For everything else, let the sitemap and internal links do their job. Manual URL submission is like calling the waiter every thirty seconds. Sometimes useful. Mostly a sign that the system around you needs work.

Do not use the old sitemap ping endpoint

You will still find tutorials telling you to submit a URL like https://www.google.com/ping?sitemap=.... Ignore that. Google announced the deprecation of the sitemap ping endpoint in 2023 and explained that the endpoint was no longer useful enough to keep around. The official post, Sitemaps ping endpoint is going away, also recommends being honest with lastmod. If your page changed seven years ago, do not mark it as updated yesterday. Google can notice patterns, tragically.

This is especially important when you publish through automation. If your Framer CSV import or CMS workflow updates every lastmod value every time you touch the file, you may be creating noise. A good lastmod should reflect meaningful content changes, not “I opened the spreadsheet and panicked.”

Internal links are part of submission

A sitemap helps discovery, but internal links help meaning.
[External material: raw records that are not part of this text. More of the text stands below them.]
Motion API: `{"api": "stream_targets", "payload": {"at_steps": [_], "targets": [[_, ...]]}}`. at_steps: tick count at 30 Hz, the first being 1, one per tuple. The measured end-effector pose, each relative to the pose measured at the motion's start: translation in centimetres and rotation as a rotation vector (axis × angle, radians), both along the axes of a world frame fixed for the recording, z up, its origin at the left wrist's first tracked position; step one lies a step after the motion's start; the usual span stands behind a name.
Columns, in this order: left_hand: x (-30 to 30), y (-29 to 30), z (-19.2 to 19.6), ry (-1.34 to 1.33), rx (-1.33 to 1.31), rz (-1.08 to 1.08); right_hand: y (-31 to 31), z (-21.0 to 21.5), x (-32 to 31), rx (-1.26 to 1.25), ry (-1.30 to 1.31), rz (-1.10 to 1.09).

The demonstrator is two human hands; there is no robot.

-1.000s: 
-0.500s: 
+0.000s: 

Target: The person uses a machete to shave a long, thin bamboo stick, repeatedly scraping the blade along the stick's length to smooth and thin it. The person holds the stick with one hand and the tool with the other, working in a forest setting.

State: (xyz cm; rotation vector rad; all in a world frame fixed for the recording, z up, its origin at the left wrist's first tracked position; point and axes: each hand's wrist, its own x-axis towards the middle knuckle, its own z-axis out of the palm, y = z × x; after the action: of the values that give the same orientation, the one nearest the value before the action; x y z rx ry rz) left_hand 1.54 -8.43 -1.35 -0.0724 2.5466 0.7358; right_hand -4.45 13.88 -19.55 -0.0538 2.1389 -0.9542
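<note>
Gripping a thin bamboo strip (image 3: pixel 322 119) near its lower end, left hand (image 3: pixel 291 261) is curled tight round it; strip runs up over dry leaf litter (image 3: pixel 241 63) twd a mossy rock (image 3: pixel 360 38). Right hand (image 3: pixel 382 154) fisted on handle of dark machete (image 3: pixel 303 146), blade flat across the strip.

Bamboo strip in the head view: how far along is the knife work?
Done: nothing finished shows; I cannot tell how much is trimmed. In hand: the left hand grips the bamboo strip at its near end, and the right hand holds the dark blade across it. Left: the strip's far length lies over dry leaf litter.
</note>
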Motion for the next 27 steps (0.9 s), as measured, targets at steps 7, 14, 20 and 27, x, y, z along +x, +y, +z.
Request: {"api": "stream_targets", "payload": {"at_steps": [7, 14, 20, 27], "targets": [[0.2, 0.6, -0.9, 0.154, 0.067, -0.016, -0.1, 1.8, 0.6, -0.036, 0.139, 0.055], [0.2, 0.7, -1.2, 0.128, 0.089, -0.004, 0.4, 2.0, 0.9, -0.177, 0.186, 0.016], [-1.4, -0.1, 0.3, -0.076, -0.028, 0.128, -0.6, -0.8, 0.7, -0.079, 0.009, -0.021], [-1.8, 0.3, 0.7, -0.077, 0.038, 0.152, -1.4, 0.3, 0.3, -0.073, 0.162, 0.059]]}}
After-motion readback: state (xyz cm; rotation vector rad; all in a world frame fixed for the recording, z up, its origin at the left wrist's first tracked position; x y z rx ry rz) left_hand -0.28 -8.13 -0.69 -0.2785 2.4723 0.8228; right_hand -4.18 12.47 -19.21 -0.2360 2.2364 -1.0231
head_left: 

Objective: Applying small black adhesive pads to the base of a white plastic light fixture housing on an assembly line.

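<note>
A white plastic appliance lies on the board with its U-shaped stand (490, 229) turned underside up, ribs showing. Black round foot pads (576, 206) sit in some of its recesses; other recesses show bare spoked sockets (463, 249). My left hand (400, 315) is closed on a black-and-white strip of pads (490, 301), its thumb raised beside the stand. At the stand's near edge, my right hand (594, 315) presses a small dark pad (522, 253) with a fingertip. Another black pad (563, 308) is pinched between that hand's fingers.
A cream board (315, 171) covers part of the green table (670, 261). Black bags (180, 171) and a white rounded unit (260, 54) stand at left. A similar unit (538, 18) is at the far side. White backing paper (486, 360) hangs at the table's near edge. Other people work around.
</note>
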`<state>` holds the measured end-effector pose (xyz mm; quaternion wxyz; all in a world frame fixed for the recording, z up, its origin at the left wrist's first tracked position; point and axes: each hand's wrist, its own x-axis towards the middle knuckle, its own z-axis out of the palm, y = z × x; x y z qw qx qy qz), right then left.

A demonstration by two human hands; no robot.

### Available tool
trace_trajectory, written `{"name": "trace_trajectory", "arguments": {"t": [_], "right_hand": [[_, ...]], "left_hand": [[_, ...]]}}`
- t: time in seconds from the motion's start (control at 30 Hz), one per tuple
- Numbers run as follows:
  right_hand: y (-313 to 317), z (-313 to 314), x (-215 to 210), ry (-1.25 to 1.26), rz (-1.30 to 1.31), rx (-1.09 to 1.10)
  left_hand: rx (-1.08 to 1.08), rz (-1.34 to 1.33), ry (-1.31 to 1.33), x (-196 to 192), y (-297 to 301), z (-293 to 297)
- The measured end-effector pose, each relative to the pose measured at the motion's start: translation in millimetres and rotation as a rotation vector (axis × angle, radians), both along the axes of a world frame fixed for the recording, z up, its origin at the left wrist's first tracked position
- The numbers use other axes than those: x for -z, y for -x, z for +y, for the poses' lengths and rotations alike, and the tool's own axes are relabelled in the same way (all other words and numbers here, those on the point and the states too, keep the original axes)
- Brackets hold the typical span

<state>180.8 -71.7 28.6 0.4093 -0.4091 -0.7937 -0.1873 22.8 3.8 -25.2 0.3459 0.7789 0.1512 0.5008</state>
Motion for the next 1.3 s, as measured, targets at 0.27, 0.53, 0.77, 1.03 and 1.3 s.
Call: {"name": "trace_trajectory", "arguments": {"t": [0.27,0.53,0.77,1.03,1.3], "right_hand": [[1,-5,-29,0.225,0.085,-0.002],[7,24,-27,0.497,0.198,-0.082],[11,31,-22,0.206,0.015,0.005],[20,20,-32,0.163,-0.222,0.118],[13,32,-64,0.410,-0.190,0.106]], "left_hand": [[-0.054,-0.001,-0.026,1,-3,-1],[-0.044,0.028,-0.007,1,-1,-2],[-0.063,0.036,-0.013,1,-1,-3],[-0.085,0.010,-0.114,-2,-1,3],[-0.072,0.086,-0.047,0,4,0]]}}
They tell Google which pages belong together, which pages are important, and how the site is structured. They also help actual humans, which is still legal in SEO.

When I publish a batch, I like to map the posts into a small cluster before pushing them live. This post would naturally link to How to Use JSON-LD for Blog Schema in Framer CMS, because schema is part of making content easier to understand. It should also link to Structural SEO: JSON-LD in Framer Beyond Meta Tags, because submitting a URL is only step one. Helping Google understand the entity, author, breadcrumbs, article structure, and related topics is the next layer.

I would also connect it to The New Analytics Problem: When AI Mentions You but Nobody Clicks and The ROI of AI Search Mentions. Why? Because indexing is no longer just about blue links. Search results and AI answers increasingly summarize, cite, and reuse information in ways that may not send the same clean referral traffic we used to expect. That does not make technical SEO obsolete. It makes structure and measurement more important.

What to check after submission

After submitting the sitemap, do not sit there refreshing Search Console like it owes you money. Give it time, then check the reports that actually tell you something. Start with the Sitemaps report. Look for a successful submission, discovered URLs, and parsing errors. If Google cannot read the sitemap, fix that before worrying about rankings.

Then check the Page indexing report. Google’s Page indexing report shows the indexing status of URLs Google knows about in your property. This is where you can separate discovery problems from quality or duplication problems. A URL that is not discovered is a different issue from a URL that is discovered but not indexed. A URL that is indexed but not getting impressions is another problem entirely.

For a new batch, I would track four basic states: submitted and discovered, crawled but not indexed, indexed with no impressions yet, and indexed with impressions. Those states tell a rough story. Discovery means the sitemap and links are working. Crawled but not indexed may mean the content looks thin, duplicate, weak, or not worth adding yet. Indexed with no impressions means the page exists in Google, but does not yet have demand, relevance, or authority. Indexed with impressions is where normal SEO work begins.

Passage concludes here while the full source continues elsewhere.